Deployments: A new hope

We’ve blogged about our deployment strategy before - we love it and it gives us a ton of flexibility. Turns out that this flexibility is crucial to accomplishing what we set out to do. Because our infrastructure and deployment logic is just code, this repeatable process starts out with a pull request against our Ansible playbook repository.

Step 0: two lanes

We run two app servers behind our load balancer in production, pointing at app.pipelinedeals.com

pipelinedeals production

Our infrastructure PR changes our deployment process so that our setup looks like this:

pipelinedeals rails3

We’re now at a place where we can test rails3 under production by using rails3.pipelinedeals.com instead of app.pipelinedeals.com, noticing and fixing errors that occur exclusively under rails3 (using NewRelic), while regular deployments are not affected. Step 0 achieved. This feedback loop where we can dogfood our upgrade, making it available to ourselves and the rest of the company to harden before a real customer sees it is the heart of this process.

Step 1: get a job

Our app does a lot of background processing. Imports, exports, sending emails, bulk actions, etc. - there’s a lot going on outside of a user’s request-response cycle. Alongside our 2 app servers, our deployments also stand up 2 queue servers running sidekiq, which share a single redis instance to allow jobs to be executed on any machine. To be confident in our upgrade, we’ll need to send some jobs to a rails3 queue server to see what breaks. We add to our PR above, so that a build includes a queue server running the upgrade rails3 branch.

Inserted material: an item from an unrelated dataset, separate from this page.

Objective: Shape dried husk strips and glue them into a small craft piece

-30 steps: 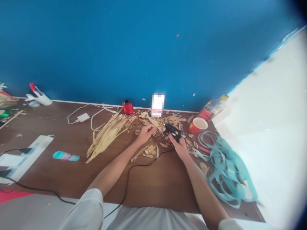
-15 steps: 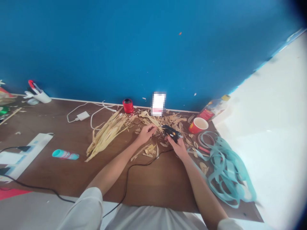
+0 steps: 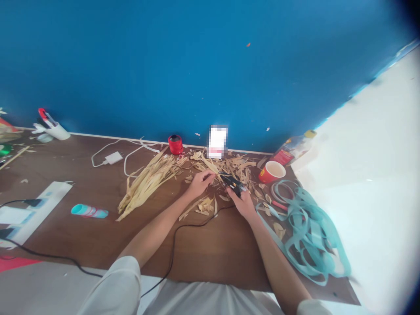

pipelinedeals queue servers rails3

We now have a queue server in play that we fully expect to start erroring on some jobs. 2 things stop the customer noticing this: no error page is returned to users since this is asynchronous processing, and sidekiq jobs are automatically retried several times (with ~66% chance that the retry will occur on a safe queue server). At this point, we’re running through our feedback loop again, fixing errors and redeploying as we go along.

Step 2: (partial) showtime

We’ve de-risked the deploy to customers as much as we can, and now it’s time to go live. We do this with a small change: on deploy, we move the rails3 app server to the production load balancer alongside our other 2 app servers.

From now on, customers will have a 1 in 3 chance of their next request being served by a rails3 server. This is where the rubber meets the road, and we find out how good a job we did weeding out the bugs. Since every step in our deployment process is just a method call (invoking an ansible playbook under the hood), it only takes a few seconds to yank the rails 3 app server out of rotation if things go very wrong.

Step 3: Nothing to see here

By this time, we’ve had a few days to observe our upgrade under live traffic. This is where we’ll notice any lingering errors that occur infrequently or in our cron jobs. Once we’ve fixed all we’ve found and the error rates have fallen off, it’s time to party!

The cleanup is uneventful - we merge our branch into master and revert our ansible PR, taking us back to our single deployment path. A little automation goes a long way, and in our case gave us the flexibility to bite off only as much as we could chew.